1. The utility model provides a gas shielded flame retarded cable apparatus for producing which characterized in that: the outer die comprises a second die core, a first die core and a die holder which are connected in an embedded mode from inside to outside, the inner side wall of the forming section of the die holder is provided with a plurality of continuous first forming grooves which are uniformly distributed in an annular mode, the forming section of the first die core is provided with a plurality of first forming columns which are uniformly distributed in an annular mode, the side wall, facing the middle portion of the die holder, of each first forming column, the forming section of the second die core is provided with a plurality of second forming columns which are uniformly distributed in an annular mode, each second forming column is inserted into one second forming groove, a second forming gap is formed between each second forming column and the corresponding second forming groove, each first forming column is inserted into one first forming groove, and a second forming gap is formed between each first forming column and the corresponding second forming groove; the first forming column and the second forming column are both internally provided with air charging channels which are communicated with an inert gas source, and the end parts of the first forming column and the second forming column are both provided with air charging holes communicated with the air charging channels.

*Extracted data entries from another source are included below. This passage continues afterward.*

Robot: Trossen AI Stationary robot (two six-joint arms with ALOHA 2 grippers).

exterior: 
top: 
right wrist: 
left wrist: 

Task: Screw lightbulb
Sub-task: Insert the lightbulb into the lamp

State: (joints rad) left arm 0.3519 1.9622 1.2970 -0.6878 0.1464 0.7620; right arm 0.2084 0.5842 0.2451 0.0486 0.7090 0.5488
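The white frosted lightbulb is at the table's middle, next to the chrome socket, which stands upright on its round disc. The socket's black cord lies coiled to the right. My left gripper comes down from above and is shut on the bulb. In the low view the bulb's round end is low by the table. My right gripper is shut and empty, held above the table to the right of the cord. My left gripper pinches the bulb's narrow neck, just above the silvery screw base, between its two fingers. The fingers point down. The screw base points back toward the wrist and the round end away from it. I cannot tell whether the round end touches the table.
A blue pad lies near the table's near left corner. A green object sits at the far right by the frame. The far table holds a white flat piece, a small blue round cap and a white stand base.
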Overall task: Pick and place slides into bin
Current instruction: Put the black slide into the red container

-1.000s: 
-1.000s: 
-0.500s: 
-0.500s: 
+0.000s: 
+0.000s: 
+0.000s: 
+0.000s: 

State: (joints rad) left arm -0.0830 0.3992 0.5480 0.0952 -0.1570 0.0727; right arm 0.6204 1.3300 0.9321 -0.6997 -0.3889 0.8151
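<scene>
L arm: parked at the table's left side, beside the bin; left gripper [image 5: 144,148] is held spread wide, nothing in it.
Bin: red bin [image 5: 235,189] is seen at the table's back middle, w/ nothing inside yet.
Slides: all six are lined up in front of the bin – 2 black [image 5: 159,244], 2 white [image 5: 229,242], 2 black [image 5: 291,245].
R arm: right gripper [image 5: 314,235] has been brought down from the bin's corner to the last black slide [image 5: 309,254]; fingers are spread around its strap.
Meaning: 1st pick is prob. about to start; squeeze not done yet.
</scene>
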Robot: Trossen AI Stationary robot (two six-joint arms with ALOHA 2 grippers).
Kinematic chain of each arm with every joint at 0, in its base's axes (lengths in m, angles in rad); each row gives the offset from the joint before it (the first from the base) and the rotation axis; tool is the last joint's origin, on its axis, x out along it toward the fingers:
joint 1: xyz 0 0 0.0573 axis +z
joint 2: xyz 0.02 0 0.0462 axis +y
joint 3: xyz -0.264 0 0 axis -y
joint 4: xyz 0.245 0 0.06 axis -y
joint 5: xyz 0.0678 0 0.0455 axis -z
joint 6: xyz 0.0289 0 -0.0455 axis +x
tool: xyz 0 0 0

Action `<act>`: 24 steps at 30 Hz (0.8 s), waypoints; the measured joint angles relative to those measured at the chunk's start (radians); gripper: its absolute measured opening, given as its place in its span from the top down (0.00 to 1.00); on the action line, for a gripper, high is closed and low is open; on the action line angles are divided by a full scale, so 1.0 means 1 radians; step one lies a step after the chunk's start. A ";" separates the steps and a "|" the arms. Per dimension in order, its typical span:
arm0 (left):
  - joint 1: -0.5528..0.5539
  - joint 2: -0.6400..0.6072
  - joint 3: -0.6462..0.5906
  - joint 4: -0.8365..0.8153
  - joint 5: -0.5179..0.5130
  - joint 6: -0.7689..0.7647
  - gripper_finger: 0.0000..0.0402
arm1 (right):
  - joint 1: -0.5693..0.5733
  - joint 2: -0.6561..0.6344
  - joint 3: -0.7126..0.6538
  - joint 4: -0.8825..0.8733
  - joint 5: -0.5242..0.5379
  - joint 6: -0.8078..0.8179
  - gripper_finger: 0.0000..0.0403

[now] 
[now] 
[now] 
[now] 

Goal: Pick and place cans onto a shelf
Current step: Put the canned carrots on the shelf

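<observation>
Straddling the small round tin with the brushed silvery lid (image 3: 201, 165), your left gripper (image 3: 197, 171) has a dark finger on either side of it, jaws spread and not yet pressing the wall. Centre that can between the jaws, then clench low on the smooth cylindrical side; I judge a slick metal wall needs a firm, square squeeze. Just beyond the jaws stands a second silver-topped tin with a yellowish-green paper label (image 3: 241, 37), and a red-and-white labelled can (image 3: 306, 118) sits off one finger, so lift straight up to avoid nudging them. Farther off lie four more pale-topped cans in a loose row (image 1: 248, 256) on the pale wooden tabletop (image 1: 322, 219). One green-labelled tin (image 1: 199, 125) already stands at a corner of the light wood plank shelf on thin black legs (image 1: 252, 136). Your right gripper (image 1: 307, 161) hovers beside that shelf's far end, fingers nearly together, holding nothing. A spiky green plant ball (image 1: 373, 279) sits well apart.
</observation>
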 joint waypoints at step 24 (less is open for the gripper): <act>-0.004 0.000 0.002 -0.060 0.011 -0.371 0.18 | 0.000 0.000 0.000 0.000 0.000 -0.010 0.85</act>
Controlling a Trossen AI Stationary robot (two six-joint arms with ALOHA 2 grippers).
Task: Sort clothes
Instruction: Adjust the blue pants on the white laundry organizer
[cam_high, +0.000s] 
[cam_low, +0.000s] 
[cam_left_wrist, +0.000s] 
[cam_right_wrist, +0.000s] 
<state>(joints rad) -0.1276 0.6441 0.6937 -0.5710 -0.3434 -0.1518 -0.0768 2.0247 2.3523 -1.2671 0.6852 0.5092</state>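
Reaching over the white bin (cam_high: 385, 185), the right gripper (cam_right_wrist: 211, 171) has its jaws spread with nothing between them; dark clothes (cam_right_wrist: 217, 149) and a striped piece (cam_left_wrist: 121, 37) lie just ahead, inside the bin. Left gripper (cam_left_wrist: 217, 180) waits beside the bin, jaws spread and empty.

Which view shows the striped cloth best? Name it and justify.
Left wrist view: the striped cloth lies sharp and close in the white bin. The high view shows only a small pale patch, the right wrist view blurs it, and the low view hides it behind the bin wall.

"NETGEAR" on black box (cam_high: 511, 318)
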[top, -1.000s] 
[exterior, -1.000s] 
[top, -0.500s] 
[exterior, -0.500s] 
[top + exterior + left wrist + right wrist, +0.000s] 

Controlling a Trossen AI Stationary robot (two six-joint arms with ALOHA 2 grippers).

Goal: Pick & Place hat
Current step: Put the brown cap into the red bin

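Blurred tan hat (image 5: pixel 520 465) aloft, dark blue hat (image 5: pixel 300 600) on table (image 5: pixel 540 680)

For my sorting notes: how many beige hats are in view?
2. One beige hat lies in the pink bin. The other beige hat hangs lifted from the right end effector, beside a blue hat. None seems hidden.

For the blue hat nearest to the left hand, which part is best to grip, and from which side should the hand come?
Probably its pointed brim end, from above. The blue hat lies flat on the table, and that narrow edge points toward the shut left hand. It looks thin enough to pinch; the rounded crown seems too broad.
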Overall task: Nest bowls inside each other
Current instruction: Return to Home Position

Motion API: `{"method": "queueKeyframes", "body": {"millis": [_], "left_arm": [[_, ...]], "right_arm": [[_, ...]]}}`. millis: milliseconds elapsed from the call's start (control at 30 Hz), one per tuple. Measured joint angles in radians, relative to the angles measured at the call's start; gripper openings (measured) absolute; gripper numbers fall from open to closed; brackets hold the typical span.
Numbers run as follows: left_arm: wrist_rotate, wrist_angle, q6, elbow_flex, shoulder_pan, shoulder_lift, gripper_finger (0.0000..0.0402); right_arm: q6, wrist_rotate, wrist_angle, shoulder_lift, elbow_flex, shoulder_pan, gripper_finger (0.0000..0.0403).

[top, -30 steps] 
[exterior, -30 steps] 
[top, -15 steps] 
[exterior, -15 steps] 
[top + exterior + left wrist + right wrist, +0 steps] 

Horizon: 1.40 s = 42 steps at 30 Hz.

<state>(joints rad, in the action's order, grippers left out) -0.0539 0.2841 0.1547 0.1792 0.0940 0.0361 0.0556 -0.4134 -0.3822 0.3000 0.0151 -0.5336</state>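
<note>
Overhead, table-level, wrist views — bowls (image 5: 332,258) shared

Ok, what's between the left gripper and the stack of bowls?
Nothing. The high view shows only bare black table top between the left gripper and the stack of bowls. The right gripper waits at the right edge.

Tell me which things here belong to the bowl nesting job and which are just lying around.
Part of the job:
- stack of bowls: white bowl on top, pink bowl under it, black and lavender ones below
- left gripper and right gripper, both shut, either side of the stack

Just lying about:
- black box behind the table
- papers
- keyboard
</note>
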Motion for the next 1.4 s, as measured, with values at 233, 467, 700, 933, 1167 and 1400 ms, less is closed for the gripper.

2. The gas-shielded flame-retardant cable production apparatus according to claim 1, wherein: the first forming groove is a semi-elliptical groove, the outer profile of the cross section of the first forming column is a semi-elliptical arc, and the semi-elliptical arc and the semi-elliptical groove are arranged concentrically.

3. The gas-shielded flame-retardant cable production apparatus according to claim 2, wherein: the second forming groove is a semicircular groove with the diameter smaller than the length of the short shaft of the cross section outline of the first forming groove, the cross section outline of the second forming column is a semicircular arc, and the semicircular arc and the semicircular groove are concentrically arranged.

4. A gas shielded flame retarded cable production apparatus according to claim 3 wherein: and the outer side wall of the die holder is provided with a material injection hole communicated with the first forming groove.

5. The gas-shielded flame-retardant cable production apparatus according to claim 4, wherein: at least two material injection holes are uniformly distributed along the circumferential direction of the surface of the die holder.

6. The gas-shielded flame-retardant cable production apparatus according to claim 5, wherein: the material injection hole is communicated with the end part of the short shaft of the cross section profile of the first forming groove.

7. The gas-shielded flame-retardant cable production apparatus according to claim 6, wherein: the ends of the first molding column and the second molding column extend out of the die holder.

8. The gas-shielded flame-retardant cable production apparatus according to claim 7, wherein: and an electric heating assembly is arranged in the forming section of the die holder, which is close to the connecting section.